The linear equation in point slope form is $y - 6 = \frac{2}{3} \left(x - 5\right)$.

#### Explanation:

The general equation for a line in point slope form is $y - {y}_{1} = m \left(x - {x}_{1}\right)$, where $m = \text{slope"=2/3}$, ${x}_{1} = 5$, and ${y}_{1} = 6$.

To get the point slope form for the variables given, plug the known values into the equation.

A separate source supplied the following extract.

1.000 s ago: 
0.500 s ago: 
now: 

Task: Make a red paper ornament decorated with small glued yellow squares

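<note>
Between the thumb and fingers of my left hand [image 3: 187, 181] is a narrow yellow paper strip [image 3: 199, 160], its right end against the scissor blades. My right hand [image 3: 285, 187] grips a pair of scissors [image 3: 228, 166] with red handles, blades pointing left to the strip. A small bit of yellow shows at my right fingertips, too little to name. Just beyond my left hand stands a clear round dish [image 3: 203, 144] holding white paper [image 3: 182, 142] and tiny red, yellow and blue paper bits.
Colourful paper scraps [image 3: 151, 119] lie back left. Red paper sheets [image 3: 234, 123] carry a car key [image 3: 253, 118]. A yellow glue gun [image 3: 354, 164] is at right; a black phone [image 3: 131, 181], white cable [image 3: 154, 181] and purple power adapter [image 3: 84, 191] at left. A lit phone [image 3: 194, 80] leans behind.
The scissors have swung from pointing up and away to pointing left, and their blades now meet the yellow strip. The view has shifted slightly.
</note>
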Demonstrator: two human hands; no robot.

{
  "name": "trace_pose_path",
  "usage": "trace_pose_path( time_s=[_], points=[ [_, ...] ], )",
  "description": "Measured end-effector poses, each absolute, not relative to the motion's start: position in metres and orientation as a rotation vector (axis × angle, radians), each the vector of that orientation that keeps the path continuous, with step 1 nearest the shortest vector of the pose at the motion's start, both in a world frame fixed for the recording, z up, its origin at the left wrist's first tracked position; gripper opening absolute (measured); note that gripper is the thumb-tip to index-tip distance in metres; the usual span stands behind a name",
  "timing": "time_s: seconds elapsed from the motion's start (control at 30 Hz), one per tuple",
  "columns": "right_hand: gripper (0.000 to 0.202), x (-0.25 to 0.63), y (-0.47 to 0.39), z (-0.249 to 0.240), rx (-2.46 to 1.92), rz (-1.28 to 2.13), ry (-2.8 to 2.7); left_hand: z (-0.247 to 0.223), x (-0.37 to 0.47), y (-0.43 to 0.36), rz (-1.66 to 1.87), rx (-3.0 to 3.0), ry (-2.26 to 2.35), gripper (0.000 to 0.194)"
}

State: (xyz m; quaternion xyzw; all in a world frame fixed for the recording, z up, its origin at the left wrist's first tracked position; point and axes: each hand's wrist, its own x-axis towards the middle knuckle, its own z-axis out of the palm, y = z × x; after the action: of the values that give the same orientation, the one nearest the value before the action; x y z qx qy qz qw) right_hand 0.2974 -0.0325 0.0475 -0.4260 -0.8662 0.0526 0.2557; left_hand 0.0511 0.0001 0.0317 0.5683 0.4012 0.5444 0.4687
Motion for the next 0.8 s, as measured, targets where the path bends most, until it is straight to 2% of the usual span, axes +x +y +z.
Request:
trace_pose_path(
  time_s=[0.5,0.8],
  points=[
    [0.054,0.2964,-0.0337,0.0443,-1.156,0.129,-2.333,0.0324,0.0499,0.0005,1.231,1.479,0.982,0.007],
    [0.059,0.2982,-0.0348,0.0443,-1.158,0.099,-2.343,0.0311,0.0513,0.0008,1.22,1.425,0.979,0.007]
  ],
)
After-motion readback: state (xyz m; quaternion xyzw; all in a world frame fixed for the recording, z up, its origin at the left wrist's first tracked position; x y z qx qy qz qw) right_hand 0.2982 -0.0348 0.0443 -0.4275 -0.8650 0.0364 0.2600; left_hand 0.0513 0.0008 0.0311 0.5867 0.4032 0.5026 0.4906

$y - 6 = \frac{2}{3} \left(x - 5\right)$

## ________

Now, if you wish, you can determine the slope intercept form for easier graphing, by solving the point slope form for $y$. This will give the x and y interceptss, where the x-intercept is the value of $x$ when $y = 0$, and the y-intercept is the value of $y$ when $x = 0$. Once you have the x and y intercepts, you only need to plot two points to graph the line.

The general equation for the slope intercept form is $y = m x + b$, where $m$ is the slope, $\left(\frac{2}{3}\right)$, and $b$ is the y-intercept.

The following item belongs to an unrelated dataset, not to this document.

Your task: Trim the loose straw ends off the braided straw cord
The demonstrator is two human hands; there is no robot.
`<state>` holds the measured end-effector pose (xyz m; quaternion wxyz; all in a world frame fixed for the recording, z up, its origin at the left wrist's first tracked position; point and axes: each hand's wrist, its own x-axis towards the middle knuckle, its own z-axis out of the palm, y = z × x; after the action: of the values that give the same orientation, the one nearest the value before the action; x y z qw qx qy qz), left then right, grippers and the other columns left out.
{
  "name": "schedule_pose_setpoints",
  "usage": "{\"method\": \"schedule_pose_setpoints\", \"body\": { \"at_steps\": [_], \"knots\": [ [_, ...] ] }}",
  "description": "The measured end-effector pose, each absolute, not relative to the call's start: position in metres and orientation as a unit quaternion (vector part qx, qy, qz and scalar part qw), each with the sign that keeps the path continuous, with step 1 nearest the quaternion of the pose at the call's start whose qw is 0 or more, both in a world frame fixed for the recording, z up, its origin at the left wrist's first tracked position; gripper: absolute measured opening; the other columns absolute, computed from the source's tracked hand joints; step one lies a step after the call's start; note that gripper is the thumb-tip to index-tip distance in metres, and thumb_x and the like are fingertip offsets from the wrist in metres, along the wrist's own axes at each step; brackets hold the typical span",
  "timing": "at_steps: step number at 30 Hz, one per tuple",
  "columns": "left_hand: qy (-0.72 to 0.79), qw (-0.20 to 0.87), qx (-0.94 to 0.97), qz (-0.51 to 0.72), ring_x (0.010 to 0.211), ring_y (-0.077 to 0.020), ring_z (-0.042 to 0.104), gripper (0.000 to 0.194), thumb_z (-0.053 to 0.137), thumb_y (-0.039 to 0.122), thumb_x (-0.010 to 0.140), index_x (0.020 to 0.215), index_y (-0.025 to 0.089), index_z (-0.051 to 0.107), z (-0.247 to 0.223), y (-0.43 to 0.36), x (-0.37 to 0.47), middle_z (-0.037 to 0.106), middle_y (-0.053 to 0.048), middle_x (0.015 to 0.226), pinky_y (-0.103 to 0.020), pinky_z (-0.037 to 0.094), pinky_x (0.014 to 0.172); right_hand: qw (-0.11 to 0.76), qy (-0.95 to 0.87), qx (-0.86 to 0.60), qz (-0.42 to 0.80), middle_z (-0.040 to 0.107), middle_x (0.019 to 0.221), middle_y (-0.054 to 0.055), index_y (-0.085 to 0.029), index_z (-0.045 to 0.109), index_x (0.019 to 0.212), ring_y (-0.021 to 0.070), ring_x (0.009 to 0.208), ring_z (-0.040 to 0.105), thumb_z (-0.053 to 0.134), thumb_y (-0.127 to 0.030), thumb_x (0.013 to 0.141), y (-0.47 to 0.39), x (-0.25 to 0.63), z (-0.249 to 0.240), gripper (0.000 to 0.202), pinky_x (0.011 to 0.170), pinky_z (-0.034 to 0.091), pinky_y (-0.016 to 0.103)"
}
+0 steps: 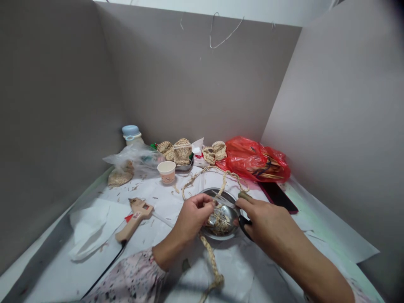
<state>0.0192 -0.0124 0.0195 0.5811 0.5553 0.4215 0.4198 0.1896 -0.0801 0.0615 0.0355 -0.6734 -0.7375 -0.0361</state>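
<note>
My left hand (194,214) is closed in a pinch on a braided straw cord (209,252). The cord hangs below the hand to a knotted lump near the front, and more of it loops behind the bowl. In my right hand (265,216) is a pair of scissors (245,227) with a dark handle, its blades pointing left toward the pinched fingers. Both hands are over a round metal bowl (234,234) that holds loose straw scraps. Exactly where the blades meet the straw is too small to tell.
A hot glue gun (135,219) lies left, its cable running forward. Behind are a paper cup (166,172), a clear plastic bag (139,158), woven straw pieces (182,151), a blue-lidded bottle (131,134) and a red bag (243,158). A phone (279,198) lies right. Grey panels enclose the table.
</note>
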Motion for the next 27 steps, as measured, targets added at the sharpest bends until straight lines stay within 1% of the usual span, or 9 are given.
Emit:
{"method": "schedule_pose_setpoints", "body": {
  "at_steps": [3,9,16,21,27],
  "knots": [
    [0.422,0.581,0.555,0.42,0.04,-0.0062,0.032,0.016,0.064,0.03,0.066,0.066,0.014,0.061,0.021,-0.0114,0.0184,0.042,0.007,0.043,-0.019,0.022,0.042,0.007,-0.737,-0.674,-0.05,0.068,0.09,0.003,-0.026,0.06,0.097,0.0205,0.079,0.064,0.055,-0.015,0.076,-0.079,0.1868,0.0611,0.024,0.051,0.021,0.028],
    [0.433,0.574,0.56,0.413,0.039,-0.0064,0.033,0.017,0.064,0.03,0.069,0.065,0.014,0.059,0.0202,-0.01,0.0169,0.042,0.007,0.042,-0.02,0.022,0.042,-0.001,-0.739,-0.667,-0.097,0.066,0.093,0.004,-0.026,0.059,0.097,0.0196,0.08,0.064,0.051,-0.011,0.081,-0.0776,0.189,0.0553,0.023,0.05,0.02,0.029],
    [0.429,0.574,0.56,0.416,0.038,-0.0064,0.034,0.015,0.062,0.029,0.07,0.064,0.015,0.059,0.0174,-0.0099,0.0169,0.043,0.007,0.041,-0.02,0.022,0.042,-0.016,-0.739,-0.664,-0.107,0.067,0.089,0.004,-0.025,0.06,0.095,0.0209,0.078,0.064,0.049,-0.014,0.085,-0.0752,0.1885,0.0548,0.019,0.049,0.018,0.029],
    [0.439,0.566,0.567,0.407,0.038,-0.0061,0.033,0.017,0.062,0.03,0.07,0.064,0.015,0.056,0.0181,-0.0095,0.0167,0.042,0.007,0.041,-0.019,0.022,0.042,-0.019,-0.742,-0.664,-0.087,0.068,0.088,0.003,-0.026,0.06,0.096,0.0193,0.076,0.064,0.051,-0.013,0.083,-0.0732,0.1888,0.0554,0.021,0.049,0.017,0.028],
    [0.439,0.565,0.57,0.404,0.04,-0.0056,0.033,0.018,0.062,0.031,0.068,0.064,0.015,0.055,0.016,-0.0086,0.0168,0.041,0.008,0.043,-0.019,0.023,0.042,0.003,-0.748,-0.66,-0.064,0.068,0.085,0.002,-0.027,0.06,0.09,0.0178,0.073,0.063,0.049,-0.009,0.078,-0.0716,0.1942,0.0531,0.025,0.049,0.015,0.029]
  ]
}}
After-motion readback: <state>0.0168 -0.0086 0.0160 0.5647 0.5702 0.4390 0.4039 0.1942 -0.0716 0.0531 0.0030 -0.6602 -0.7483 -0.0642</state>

Start with the point slope form and solve for $y$.

$y - 6 = \frac{2}{3} \left(x - 5\right)$

Add $6$ to both sides.

$y = \frac{2}{3} \left(x - 5\right) + 6$

Simplify.

$y = \frac{2}{3} x - \frac{10}{3} + 6$

Multiply $6$ by $\frac{3}{3}$ to get $\frac{18}{3}$.

Simplify.

$y = \frac{2}{3} x - \frac{10}{3} + \frac{18}{3}$

Simplify.
The slope intercept form is $y = \frac{2}{3} x + \frac{8}{3}$, where the slope, $m$, is $\frac{2}{3}$, and the y-intercept is $\frac{8}{3}$ and the point is $\left(0 , \frac{8}{3}\right)$.

To find the x-intercept , make $y = 0$ and solve for $x$.

$0 = \frac{2}{3} x + \frac{8}{3}$

$- \frac{2}{3} x = \frac{8}{3}$

$- 6 x = 24$

$x = \frac{24}{- 6}$

$x = - 4$

The x-intercept is $- 4$ and the point is $\left(- 4 , 0\right)$.

graph{y=2/3x+8/3 [-10, 10, -5, 5]}